+++ THE DATA +++

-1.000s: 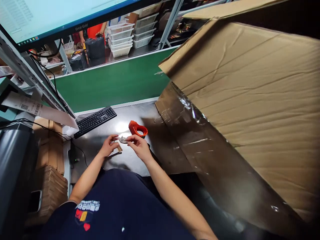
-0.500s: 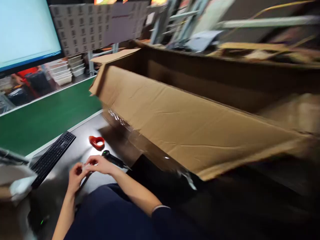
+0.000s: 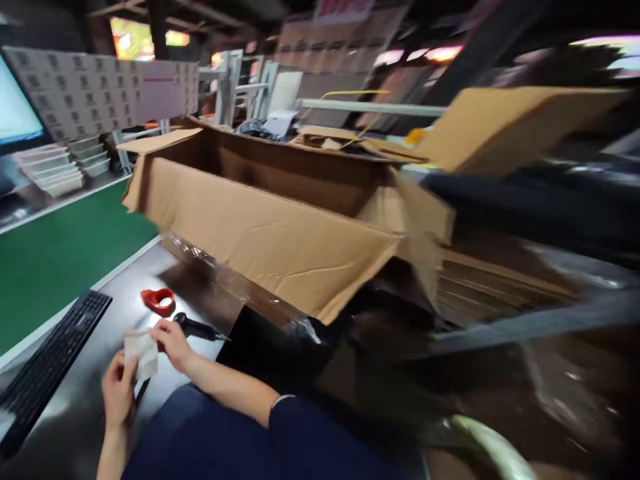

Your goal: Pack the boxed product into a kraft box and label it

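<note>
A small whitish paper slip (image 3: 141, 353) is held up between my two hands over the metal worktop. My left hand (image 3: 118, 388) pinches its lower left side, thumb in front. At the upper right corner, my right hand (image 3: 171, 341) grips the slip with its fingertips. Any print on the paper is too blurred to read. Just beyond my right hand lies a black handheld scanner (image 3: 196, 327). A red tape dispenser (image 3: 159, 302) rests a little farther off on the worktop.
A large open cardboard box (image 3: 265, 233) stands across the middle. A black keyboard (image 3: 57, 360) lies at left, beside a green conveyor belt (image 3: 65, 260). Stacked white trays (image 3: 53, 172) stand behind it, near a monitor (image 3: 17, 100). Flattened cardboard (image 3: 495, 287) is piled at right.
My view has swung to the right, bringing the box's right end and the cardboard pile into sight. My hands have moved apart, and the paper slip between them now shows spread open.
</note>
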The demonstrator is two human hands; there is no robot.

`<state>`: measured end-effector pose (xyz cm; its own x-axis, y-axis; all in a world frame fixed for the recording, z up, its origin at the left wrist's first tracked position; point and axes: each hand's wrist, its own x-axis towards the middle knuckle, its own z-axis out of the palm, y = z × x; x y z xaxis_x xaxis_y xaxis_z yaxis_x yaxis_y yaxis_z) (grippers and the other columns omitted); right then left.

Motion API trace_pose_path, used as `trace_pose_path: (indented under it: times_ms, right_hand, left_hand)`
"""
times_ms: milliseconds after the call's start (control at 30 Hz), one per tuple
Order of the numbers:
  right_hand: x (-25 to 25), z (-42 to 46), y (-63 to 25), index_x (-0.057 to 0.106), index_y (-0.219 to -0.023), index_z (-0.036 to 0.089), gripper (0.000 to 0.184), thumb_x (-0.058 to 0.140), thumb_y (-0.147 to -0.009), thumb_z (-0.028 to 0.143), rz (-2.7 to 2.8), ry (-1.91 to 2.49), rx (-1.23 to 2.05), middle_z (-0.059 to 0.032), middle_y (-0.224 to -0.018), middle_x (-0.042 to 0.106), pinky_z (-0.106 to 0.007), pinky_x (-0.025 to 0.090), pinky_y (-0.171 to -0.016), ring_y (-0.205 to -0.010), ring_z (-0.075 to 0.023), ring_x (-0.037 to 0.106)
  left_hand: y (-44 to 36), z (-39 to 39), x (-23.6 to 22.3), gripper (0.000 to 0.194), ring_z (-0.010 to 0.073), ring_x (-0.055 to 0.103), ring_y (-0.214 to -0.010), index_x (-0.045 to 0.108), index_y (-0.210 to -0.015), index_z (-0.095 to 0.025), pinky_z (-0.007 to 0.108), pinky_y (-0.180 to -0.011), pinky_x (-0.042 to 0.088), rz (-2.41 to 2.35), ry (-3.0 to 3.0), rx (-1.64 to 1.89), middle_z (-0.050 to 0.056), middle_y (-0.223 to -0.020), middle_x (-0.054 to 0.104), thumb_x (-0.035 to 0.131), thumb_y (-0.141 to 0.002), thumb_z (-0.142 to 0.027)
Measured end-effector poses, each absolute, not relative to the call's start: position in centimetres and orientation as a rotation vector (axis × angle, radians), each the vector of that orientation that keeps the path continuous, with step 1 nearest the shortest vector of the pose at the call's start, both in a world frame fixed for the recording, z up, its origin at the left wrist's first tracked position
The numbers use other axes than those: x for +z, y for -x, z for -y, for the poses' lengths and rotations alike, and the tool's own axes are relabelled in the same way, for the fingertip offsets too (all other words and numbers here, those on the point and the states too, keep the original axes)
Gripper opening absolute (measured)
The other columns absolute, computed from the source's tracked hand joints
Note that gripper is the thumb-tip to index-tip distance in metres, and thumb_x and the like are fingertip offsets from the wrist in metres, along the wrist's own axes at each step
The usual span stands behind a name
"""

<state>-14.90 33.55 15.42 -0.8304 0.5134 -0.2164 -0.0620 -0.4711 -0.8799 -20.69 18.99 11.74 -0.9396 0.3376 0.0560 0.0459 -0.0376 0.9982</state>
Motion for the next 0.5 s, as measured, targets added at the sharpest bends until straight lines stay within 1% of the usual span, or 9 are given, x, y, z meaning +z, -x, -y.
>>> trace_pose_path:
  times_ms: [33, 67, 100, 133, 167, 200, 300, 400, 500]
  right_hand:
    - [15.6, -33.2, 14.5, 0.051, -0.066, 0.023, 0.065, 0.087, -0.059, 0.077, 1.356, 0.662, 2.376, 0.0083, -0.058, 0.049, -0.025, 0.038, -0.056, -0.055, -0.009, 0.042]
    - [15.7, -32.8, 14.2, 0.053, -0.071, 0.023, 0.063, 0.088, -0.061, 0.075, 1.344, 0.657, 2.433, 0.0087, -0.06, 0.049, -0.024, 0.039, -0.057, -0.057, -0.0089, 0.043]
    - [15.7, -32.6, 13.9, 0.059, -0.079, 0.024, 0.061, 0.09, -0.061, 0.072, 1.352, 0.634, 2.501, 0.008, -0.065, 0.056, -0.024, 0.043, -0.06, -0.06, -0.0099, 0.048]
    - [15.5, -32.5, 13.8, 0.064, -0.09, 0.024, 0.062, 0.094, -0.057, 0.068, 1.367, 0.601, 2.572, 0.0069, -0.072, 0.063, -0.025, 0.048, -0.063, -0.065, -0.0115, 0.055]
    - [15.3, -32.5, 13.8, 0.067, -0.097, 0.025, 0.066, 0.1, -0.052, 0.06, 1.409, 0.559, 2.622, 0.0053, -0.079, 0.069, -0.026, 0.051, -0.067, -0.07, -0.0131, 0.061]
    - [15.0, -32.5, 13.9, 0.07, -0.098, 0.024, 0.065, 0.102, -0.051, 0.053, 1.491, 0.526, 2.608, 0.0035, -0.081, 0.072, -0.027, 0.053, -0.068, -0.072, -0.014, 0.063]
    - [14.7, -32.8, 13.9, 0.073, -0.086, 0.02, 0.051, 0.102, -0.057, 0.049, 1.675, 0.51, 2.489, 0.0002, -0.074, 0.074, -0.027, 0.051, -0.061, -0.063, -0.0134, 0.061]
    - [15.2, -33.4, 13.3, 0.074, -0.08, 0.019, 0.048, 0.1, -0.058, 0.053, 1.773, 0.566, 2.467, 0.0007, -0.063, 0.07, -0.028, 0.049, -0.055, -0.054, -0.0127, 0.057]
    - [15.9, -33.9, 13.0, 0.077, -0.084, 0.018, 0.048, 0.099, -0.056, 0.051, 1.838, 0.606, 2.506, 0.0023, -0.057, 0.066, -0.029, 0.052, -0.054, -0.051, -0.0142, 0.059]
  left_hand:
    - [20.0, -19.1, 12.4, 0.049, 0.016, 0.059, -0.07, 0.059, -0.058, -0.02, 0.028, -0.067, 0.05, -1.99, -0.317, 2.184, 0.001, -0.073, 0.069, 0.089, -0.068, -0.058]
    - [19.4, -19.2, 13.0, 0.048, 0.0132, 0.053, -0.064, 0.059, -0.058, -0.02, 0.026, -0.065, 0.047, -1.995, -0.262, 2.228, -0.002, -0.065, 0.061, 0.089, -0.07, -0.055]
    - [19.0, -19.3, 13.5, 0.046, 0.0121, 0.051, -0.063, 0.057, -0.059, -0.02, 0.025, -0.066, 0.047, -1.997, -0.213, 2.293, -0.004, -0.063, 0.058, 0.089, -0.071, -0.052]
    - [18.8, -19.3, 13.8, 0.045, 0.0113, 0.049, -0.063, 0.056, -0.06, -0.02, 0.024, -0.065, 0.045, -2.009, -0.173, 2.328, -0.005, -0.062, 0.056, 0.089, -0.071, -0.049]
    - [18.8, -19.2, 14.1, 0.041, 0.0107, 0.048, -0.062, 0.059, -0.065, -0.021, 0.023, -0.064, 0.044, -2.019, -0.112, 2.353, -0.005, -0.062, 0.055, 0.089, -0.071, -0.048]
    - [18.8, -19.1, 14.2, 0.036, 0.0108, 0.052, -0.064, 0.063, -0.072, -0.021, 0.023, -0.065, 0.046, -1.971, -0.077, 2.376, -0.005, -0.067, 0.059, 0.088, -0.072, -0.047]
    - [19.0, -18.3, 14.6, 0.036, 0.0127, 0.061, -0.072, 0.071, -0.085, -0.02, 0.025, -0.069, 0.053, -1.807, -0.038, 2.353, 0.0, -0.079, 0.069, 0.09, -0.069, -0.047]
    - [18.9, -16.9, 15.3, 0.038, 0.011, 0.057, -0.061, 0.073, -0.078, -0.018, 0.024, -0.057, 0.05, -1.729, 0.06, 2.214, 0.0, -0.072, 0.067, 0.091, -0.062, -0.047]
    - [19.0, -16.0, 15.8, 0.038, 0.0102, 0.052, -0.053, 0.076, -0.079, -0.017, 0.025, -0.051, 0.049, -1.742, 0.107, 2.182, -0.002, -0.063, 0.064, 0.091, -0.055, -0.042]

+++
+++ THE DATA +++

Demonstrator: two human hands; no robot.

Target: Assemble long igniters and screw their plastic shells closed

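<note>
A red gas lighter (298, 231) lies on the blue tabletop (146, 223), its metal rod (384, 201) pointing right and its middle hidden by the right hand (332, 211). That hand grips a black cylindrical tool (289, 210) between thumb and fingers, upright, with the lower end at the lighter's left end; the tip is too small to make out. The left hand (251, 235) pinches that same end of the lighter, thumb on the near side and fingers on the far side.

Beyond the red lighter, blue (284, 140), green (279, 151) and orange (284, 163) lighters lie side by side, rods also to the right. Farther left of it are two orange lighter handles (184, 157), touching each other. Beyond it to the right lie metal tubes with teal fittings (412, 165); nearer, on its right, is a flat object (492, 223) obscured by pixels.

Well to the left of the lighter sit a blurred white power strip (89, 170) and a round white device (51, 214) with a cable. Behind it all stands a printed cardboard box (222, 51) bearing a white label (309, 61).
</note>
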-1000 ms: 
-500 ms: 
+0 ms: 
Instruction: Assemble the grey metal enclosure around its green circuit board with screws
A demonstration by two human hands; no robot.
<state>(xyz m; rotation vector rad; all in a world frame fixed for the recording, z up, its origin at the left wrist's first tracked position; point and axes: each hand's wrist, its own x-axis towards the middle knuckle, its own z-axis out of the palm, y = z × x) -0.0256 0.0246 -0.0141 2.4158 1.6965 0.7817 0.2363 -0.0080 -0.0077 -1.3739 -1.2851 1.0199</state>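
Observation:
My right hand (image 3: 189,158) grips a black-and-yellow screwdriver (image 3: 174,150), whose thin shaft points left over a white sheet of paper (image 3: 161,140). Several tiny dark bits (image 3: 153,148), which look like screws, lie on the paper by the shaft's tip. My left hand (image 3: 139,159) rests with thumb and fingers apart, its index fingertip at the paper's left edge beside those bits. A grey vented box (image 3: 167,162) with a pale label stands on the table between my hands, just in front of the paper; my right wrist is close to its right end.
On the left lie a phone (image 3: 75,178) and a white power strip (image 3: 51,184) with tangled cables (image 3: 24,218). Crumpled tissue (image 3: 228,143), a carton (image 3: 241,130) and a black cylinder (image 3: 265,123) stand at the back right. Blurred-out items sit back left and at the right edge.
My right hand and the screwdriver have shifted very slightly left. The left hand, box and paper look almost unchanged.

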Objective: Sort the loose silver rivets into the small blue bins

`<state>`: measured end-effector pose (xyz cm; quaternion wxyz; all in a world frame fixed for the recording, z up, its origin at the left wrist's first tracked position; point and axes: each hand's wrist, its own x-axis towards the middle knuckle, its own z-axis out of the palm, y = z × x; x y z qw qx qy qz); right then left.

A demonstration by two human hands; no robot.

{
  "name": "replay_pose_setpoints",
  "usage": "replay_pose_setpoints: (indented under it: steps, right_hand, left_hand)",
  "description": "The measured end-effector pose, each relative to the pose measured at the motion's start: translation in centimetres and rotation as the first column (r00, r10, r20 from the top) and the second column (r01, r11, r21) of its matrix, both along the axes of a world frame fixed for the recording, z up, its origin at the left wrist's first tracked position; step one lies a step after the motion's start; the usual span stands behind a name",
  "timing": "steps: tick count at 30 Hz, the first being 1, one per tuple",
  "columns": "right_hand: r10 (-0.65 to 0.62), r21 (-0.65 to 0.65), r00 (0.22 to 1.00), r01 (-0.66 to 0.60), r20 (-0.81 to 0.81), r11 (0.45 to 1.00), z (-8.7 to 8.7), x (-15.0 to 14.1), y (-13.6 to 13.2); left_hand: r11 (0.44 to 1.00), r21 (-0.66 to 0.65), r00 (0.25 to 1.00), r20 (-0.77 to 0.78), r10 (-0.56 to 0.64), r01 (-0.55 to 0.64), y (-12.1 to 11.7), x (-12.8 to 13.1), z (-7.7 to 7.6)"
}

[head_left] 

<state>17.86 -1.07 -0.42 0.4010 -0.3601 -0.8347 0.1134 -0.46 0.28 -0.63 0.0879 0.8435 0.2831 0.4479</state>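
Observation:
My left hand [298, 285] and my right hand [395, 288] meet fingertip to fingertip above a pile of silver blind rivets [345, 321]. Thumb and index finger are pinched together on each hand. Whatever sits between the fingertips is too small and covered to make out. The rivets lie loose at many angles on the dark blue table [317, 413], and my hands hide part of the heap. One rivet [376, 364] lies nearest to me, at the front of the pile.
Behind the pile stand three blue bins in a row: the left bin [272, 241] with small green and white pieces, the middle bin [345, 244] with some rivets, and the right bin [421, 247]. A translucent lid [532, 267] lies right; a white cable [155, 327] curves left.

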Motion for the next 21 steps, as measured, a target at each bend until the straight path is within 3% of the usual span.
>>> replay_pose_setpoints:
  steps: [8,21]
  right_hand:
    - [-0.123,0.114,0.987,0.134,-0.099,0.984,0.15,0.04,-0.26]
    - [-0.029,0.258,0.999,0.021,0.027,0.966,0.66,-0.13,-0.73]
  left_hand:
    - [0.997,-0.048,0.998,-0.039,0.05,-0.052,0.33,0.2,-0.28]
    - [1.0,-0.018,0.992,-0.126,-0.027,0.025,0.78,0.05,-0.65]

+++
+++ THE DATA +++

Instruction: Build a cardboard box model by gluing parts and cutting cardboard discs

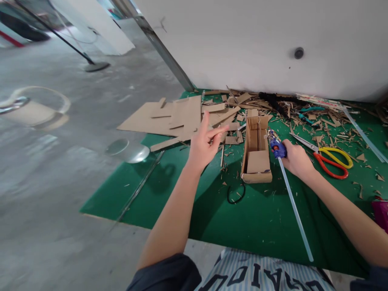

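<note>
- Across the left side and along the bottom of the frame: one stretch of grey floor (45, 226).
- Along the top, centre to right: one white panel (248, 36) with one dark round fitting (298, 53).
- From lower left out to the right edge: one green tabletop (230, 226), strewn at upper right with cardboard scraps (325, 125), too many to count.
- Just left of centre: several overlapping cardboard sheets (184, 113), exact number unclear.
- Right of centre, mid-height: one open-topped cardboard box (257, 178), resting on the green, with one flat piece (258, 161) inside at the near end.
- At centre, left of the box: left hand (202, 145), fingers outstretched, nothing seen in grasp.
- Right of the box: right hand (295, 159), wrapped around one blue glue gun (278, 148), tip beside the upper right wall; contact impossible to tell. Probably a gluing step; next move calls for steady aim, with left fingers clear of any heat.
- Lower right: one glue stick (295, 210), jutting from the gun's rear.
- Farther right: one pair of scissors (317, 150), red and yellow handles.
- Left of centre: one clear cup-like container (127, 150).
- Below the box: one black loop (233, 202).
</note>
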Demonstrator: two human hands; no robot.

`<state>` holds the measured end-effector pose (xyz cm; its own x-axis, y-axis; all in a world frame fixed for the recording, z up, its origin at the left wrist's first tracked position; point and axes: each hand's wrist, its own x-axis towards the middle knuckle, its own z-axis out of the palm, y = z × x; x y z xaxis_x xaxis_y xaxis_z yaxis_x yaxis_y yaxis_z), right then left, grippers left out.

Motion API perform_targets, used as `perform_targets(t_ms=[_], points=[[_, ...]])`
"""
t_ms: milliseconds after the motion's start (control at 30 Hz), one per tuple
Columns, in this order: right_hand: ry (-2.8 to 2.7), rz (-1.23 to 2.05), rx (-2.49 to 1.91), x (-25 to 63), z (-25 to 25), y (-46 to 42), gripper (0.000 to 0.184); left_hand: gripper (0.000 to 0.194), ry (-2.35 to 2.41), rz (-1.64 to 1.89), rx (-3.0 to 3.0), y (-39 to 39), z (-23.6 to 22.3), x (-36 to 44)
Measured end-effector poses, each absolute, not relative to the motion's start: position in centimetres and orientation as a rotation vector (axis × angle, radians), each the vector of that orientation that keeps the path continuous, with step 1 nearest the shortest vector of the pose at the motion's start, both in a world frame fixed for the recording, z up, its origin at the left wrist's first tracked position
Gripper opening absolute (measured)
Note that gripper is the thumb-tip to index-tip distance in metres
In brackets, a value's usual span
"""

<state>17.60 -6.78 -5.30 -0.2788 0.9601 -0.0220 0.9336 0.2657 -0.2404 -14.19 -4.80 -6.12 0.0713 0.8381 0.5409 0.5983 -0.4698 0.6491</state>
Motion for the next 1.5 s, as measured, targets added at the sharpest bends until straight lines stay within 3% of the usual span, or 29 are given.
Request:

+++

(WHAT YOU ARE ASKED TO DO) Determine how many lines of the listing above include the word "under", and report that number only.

(ANSWER AREA) 2